● **WORK ITEM**:
From the line with "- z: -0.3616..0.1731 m" to the line with "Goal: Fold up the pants", retype every line exactly, including those two, and leave out the rest of the data below.

● **RECORDS FOR THIS TASK**:
*** Begin section ***
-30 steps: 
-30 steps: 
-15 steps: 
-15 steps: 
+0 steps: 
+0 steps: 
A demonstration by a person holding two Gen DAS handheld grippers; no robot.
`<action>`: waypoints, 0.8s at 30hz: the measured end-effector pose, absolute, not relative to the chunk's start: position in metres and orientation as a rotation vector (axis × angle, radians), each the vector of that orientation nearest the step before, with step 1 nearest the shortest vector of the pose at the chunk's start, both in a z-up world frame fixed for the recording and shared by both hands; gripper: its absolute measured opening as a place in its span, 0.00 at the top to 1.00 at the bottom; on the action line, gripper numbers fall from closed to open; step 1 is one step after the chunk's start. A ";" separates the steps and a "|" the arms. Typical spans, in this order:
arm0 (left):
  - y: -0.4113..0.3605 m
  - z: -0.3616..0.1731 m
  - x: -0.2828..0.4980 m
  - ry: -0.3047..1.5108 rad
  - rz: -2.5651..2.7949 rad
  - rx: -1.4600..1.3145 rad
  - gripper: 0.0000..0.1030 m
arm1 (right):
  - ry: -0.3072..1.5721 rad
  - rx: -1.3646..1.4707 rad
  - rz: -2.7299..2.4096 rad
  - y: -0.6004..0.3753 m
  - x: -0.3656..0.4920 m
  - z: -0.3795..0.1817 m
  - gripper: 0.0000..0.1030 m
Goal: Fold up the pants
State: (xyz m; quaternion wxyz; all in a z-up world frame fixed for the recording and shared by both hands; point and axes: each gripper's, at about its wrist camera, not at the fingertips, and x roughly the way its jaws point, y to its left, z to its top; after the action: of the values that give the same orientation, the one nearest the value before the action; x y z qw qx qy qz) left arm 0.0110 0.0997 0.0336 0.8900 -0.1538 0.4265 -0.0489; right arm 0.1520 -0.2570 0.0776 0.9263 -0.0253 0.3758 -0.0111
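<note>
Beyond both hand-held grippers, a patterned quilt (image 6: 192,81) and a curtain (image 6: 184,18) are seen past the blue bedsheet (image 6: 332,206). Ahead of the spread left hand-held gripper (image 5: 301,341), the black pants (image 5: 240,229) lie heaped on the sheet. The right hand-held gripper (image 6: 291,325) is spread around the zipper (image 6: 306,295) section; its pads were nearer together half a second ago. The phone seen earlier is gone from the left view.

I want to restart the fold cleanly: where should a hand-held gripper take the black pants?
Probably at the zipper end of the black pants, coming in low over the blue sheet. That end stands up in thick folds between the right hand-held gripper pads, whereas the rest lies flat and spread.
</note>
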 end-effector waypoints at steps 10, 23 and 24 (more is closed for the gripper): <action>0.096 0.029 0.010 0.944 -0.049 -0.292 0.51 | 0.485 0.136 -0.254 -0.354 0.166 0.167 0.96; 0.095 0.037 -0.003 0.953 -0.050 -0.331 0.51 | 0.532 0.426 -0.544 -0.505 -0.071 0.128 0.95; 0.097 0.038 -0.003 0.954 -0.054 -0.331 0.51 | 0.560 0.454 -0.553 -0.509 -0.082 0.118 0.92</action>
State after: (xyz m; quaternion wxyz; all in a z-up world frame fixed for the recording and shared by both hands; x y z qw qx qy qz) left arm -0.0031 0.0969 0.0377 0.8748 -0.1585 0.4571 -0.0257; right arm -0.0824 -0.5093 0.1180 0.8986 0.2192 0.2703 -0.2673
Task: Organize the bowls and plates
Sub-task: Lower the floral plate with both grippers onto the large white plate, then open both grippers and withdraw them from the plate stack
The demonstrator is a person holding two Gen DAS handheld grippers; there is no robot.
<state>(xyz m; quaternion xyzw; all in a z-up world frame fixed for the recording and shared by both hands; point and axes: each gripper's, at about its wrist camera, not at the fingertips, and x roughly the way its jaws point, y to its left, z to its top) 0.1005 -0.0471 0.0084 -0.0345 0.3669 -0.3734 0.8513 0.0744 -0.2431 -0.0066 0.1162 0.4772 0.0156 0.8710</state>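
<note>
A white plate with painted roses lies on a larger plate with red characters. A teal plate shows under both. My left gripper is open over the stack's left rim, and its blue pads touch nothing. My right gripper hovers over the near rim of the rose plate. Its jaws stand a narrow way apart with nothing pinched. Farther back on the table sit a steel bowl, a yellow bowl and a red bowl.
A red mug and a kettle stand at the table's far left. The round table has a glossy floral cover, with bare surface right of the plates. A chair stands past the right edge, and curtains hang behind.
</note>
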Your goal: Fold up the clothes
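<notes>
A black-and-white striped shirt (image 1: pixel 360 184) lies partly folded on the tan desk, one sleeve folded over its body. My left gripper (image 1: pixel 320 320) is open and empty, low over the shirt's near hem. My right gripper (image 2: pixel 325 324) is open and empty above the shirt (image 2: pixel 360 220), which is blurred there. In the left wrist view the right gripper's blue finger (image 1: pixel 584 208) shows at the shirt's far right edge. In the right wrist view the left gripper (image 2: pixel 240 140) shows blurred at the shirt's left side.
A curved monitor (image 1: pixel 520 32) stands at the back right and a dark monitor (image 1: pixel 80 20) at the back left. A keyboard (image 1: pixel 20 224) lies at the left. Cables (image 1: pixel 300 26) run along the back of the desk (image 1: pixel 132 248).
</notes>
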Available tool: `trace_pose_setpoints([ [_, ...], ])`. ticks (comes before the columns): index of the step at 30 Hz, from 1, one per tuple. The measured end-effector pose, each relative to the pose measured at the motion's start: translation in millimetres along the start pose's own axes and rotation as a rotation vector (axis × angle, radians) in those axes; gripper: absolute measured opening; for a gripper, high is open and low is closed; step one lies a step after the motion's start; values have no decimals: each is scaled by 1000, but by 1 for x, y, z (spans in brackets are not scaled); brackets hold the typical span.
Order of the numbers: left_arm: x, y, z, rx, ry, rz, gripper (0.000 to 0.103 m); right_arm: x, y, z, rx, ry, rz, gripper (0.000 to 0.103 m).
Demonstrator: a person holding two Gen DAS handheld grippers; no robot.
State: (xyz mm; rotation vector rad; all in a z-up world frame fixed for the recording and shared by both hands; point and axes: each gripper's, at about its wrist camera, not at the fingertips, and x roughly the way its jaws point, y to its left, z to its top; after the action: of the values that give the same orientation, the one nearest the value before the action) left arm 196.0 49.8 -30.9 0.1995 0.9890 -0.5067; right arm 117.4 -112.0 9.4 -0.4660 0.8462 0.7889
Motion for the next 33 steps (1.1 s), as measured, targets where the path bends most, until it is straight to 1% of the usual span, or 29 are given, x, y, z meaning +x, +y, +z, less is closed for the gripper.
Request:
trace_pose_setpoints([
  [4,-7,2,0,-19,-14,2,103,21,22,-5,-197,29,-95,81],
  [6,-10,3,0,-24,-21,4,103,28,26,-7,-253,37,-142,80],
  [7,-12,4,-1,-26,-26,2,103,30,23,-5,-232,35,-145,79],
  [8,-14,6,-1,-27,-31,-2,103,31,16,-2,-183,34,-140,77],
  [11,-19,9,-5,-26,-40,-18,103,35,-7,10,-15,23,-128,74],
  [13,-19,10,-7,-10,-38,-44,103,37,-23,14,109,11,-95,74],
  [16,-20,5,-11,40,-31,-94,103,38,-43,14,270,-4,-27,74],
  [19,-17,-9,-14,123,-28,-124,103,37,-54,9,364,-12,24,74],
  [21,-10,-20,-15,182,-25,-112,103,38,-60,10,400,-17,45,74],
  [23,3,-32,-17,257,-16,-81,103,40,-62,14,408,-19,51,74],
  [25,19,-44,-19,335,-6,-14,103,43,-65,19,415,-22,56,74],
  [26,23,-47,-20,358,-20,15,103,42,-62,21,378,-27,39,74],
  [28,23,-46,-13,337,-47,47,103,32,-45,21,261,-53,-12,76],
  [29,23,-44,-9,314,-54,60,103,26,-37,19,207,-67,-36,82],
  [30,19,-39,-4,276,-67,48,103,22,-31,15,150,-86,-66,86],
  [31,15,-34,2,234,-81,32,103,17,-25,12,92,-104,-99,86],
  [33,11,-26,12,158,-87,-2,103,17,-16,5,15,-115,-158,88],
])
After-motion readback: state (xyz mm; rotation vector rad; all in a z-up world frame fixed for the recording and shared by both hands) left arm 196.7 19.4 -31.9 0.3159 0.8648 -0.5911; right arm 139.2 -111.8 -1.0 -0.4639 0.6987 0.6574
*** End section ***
● **RESPONSE**:
  - z: -0.3616..0.1731 m
  - x: -0.2828..0.4980 m
  - ry: -0.3047..1.5108 rad
  - rz: -2.5651..2.7949 rad
  - rx: -1.4600..1.3145 rad
  - gripper: 0.0000..0.1030 m
arm1 (right):
  - ry: -0.3072..1.5721 rad
  - rx: -1.3646..1.4707 rad
  - rz: -2.7299..2.4096 rad
  - y: -0.6004..0.3753 m
  - x: -0.3656..0.4920 m
  - z: -0.3795..0.1817 m
  - gripper: 0.0000..0.1030 m
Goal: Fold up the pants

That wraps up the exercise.